El entorno actual, con los tipos de interés en mínimos históricos en Europa, la incertidumbre que genera siempre una inversión en Bolsa y los acontecimientos geopolíticos con los que tenemos que convivir todos los días, hacen necesaria una reflexión antes de invertir.

Queremos compartir 5 puntos, que consideramos vitales, a la hora de tomar esa decisión.

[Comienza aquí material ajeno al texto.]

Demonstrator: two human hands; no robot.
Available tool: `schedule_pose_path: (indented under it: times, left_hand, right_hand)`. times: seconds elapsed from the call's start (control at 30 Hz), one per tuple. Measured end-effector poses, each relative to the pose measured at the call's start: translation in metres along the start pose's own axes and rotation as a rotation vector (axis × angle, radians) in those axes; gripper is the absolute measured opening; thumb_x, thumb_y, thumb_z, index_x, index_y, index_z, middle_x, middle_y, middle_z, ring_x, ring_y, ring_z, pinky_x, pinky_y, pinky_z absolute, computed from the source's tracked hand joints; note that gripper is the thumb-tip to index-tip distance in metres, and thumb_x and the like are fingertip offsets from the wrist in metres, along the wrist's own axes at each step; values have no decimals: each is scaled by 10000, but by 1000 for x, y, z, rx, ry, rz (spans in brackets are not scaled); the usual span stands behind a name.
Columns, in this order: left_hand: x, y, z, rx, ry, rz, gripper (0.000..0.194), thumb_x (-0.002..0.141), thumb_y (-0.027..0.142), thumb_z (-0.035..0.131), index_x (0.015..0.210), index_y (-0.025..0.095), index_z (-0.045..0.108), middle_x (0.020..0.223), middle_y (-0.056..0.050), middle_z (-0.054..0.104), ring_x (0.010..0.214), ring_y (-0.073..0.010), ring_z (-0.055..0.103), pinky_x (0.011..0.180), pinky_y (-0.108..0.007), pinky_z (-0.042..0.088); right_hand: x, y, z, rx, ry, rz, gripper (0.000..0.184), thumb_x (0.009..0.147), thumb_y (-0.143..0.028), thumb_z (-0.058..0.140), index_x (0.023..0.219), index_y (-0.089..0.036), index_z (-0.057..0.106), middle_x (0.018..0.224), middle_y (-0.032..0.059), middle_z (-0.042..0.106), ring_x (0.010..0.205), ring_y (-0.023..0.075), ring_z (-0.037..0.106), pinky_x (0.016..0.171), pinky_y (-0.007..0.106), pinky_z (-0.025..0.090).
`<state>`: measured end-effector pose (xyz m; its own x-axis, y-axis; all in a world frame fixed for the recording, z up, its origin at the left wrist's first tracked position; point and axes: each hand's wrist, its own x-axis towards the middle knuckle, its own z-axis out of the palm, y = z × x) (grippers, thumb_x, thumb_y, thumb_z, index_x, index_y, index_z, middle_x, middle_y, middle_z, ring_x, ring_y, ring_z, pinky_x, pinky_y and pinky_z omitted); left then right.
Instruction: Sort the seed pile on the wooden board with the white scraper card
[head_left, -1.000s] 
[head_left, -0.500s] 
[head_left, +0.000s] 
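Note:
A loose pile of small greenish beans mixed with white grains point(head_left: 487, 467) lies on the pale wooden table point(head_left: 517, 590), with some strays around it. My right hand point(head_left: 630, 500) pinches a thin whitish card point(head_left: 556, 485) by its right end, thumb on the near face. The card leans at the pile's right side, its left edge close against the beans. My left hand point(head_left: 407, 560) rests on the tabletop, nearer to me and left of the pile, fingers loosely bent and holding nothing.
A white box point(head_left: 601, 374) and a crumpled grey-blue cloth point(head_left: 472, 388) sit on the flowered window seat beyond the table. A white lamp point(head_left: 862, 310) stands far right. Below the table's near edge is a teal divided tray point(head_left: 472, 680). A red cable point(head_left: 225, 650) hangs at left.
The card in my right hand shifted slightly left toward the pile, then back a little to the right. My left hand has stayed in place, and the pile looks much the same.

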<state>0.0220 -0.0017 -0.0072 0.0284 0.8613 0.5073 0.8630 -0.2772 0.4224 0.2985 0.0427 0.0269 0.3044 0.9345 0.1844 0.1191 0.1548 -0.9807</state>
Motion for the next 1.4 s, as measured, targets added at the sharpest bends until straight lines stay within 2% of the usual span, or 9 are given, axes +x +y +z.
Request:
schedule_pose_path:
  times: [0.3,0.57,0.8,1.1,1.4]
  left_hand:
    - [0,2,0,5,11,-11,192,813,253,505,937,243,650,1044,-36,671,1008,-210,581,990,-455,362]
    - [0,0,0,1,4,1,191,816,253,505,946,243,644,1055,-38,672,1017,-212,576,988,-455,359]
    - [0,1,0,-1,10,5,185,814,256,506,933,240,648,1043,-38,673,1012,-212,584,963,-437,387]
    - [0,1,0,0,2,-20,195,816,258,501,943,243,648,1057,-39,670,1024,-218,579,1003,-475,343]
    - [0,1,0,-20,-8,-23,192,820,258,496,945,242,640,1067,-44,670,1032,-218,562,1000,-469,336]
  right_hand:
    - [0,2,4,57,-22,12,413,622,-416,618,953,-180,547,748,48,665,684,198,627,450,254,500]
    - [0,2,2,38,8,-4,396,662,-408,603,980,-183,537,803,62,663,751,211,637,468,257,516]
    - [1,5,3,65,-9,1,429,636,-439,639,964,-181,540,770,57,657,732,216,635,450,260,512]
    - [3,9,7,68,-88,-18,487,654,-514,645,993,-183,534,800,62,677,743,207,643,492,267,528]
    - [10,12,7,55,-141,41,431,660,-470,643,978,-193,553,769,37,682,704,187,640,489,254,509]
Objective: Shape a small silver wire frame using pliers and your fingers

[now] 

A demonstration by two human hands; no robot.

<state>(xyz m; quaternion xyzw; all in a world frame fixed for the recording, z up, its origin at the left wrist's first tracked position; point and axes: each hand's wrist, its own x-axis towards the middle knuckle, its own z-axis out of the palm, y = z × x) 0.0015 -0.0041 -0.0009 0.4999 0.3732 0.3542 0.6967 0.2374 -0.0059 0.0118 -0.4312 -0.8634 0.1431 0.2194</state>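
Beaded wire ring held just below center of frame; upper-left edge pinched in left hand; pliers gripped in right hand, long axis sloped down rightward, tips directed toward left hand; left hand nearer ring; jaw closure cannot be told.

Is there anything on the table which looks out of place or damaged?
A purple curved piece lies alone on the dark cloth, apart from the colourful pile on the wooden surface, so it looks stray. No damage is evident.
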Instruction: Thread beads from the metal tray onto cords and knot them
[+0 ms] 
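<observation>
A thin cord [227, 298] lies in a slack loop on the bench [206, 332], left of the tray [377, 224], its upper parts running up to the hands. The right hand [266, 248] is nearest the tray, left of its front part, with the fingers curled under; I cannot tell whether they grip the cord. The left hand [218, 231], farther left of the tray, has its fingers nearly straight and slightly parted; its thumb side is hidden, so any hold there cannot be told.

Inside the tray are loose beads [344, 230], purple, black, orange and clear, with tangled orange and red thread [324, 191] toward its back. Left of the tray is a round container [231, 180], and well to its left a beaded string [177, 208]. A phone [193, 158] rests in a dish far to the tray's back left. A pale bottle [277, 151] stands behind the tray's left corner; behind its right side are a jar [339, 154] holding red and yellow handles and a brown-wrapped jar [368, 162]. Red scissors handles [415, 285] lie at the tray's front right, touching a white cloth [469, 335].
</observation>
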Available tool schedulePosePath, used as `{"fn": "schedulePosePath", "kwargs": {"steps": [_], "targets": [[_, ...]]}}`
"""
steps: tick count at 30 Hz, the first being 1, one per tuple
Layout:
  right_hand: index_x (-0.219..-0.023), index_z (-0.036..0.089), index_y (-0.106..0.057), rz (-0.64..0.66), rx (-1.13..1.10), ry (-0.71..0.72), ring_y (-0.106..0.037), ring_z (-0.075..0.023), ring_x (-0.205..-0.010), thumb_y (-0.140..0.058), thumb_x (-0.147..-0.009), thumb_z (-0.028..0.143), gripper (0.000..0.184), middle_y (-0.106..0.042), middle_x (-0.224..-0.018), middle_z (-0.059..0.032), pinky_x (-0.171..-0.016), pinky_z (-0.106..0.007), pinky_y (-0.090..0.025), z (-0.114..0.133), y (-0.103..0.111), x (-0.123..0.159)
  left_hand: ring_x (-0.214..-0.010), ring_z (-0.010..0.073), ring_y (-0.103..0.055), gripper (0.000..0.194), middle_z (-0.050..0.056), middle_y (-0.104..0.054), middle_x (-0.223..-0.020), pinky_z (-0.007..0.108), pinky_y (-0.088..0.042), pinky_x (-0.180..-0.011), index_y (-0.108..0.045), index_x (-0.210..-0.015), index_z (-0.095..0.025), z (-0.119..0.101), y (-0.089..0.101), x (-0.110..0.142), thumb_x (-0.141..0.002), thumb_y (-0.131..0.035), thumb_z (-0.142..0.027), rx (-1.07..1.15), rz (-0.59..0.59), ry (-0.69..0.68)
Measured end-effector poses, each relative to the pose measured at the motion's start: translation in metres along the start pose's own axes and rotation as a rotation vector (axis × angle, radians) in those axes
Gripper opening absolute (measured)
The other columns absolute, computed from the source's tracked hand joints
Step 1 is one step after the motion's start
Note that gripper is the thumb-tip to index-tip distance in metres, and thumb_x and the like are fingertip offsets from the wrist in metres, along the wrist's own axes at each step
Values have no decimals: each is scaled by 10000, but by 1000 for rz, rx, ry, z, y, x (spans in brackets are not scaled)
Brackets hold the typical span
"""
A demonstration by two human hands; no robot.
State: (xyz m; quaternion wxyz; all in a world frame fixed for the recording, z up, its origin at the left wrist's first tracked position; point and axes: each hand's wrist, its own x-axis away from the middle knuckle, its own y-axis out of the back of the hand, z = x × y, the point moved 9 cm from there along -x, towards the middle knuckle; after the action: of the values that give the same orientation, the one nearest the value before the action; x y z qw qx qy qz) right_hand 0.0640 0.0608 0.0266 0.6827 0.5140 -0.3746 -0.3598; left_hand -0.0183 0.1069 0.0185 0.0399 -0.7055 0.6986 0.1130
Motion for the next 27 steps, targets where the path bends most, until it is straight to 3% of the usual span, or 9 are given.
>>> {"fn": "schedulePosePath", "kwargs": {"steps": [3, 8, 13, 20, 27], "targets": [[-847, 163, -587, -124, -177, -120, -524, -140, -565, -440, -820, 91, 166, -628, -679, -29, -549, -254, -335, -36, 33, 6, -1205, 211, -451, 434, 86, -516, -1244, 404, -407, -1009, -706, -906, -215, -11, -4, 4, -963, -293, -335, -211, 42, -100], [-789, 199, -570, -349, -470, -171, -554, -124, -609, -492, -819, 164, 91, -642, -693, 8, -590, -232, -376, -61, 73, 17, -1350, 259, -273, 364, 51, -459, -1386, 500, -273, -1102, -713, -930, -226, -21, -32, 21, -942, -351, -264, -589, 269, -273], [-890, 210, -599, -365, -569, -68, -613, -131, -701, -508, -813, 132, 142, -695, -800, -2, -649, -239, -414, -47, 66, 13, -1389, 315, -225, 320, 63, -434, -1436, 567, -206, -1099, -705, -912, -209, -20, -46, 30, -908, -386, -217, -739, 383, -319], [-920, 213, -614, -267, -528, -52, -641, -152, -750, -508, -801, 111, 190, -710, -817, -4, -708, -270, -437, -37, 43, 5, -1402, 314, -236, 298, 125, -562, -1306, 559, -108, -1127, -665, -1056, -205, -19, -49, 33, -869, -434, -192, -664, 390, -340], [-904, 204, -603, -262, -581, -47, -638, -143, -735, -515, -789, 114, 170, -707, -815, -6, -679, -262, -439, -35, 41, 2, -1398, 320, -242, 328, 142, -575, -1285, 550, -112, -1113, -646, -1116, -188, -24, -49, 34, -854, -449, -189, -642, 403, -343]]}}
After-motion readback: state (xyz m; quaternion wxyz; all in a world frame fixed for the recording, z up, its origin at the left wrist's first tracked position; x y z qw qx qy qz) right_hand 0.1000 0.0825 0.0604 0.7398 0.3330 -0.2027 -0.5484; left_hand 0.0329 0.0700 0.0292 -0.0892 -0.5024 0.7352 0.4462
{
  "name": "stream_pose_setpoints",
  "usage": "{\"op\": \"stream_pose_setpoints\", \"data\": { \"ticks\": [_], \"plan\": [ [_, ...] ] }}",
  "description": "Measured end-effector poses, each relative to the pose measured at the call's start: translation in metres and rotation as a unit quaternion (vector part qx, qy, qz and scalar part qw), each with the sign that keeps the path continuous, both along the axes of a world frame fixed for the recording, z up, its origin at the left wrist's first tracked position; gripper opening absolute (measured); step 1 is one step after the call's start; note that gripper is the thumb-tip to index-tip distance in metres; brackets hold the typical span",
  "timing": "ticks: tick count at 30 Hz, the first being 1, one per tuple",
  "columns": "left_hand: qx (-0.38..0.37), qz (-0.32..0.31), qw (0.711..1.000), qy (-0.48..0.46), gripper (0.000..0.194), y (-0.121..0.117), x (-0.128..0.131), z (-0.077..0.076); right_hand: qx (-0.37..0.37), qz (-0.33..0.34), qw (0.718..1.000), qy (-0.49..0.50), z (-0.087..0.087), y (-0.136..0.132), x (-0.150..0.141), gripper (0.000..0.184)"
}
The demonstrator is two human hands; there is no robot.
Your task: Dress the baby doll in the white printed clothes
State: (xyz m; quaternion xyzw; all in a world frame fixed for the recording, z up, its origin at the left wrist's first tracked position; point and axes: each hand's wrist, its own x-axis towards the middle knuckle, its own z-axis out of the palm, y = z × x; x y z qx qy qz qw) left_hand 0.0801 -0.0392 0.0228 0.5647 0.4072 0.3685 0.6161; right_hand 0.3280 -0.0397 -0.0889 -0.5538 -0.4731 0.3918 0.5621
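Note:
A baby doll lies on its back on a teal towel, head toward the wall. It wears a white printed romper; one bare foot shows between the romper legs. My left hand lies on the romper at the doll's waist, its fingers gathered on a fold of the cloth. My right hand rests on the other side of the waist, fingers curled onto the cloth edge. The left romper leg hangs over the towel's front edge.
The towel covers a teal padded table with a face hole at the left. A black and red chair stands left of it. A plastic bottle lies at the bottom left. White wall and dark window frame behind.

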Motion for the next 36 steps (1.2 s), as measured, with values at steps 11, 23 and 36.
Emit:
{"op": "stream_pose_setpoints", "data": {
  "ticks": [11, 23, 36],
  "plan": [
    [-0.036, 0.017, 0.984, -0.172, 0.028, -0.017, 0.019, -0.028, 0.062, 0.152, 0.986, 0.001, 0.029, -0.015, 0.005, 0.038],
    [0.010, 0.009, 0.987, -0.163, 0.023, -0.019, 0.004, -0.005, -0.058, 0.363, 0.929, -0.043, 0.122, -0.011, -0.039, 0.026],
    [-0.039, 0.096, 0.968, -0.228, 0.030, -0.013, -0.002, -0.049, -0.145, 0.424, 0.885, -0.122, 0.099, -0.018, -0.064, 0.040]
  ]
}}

Son los siguientes:

1. No existe rentabilidad sin asumir riesgo.

La política monetaria expansiva del Banco Central Europeo ha llevado los tipos de interés a mínimos históricos, dejando en terreno negativo los Bonos del Tesoro Español hasta el plazo de 6 años. Es decir, si queremos invertir en un activo sin riesgo debemos pagar para que nos guarden el dinero. Obtener una remuneración a la inversión, implica la necesidad de asumir un riesgo. Dejar el dinero en la cuenta corriente sin remunerar implica pérdida del poder adquisitivo mientras la inflación siga en terreno positivo.

Puede que la política monetaria expansiva y de tipos de interés en negativo o cercanos al 0% se queden en nuestro sistema durante varios años y vamos a tener que aprender a invertir en este entorno.

2. La mejor forma de reducir el riesgo es diversificando.

La diversificación es un punto básico tanto desde la perspectiva de los activos como del momento de entrada en el mercado.

La diversificación de los activos deberá ser geográfica, sectorial, crediticia y por naturaleza del activo, es decir, por renta fija o renta variable. Una correcta diversificación en la asignación de activos es básica a la hora de reducir riesgos.

Pero también hay que tener en cuenta el momento de entrada en el mercado. Por ello la aportación periódica ayuda, entre otras cosas, a diversificar el riesgo de entrada, pues permite comprar a la media del mercado evitando los picos y los dientes de sierra.

3. Mantener el horizonte temporal para dejar madurar las inversiones.

Cada producto necesita un tiempo distinto para hacer madurar la inversión. De esta forma, al igual que un fondo de renta fija a corto plazo necesita al menos 1 año para madurar, a un fondo de renta variable le tenemos que dar normalmente 4 o 5 años para que pueda alcanzar la rentabilidad esperada.

Dejar madurar las inversiones es fundamental para recibir la rentabilidad esperada por cada activo.

4. Evitar las decisiones emocionales realizando aportaciones periódicas y sistemáticas.

A la hora de entrar en el mercado, la aportación periódica y sistemática es la manera más prudente de realizar inversiones, ya que vamos a marcar el precio de entrada en el mercado cerca de la media del precio de cada activo. De esta manera evitamos comprar en los picos de mercado y evitamos la búsqueda de mínimos, que suele ser frustrante en la mayoría de los casos.

A la hora de entrar y salir del mercado hay que evitar las decisiones basadas en situaciones emocionales fruto de la volatilidad de los mercados y respetar siempre que se pueda el horizonte temporal de la inversión.

5. Poner la gestión activa en manos de profesionales.

Cada momento de mercado es distinto al anterior y las oportunidades de inversión dependen del entorno económico y político en el que nos movemos.

La gestión activa de nuestras inversiones es básica para poder aprovechar estas oportunidades. La mejor manera de realizar esta gestión activa es poner nuestras inversiones en manos de profesionales.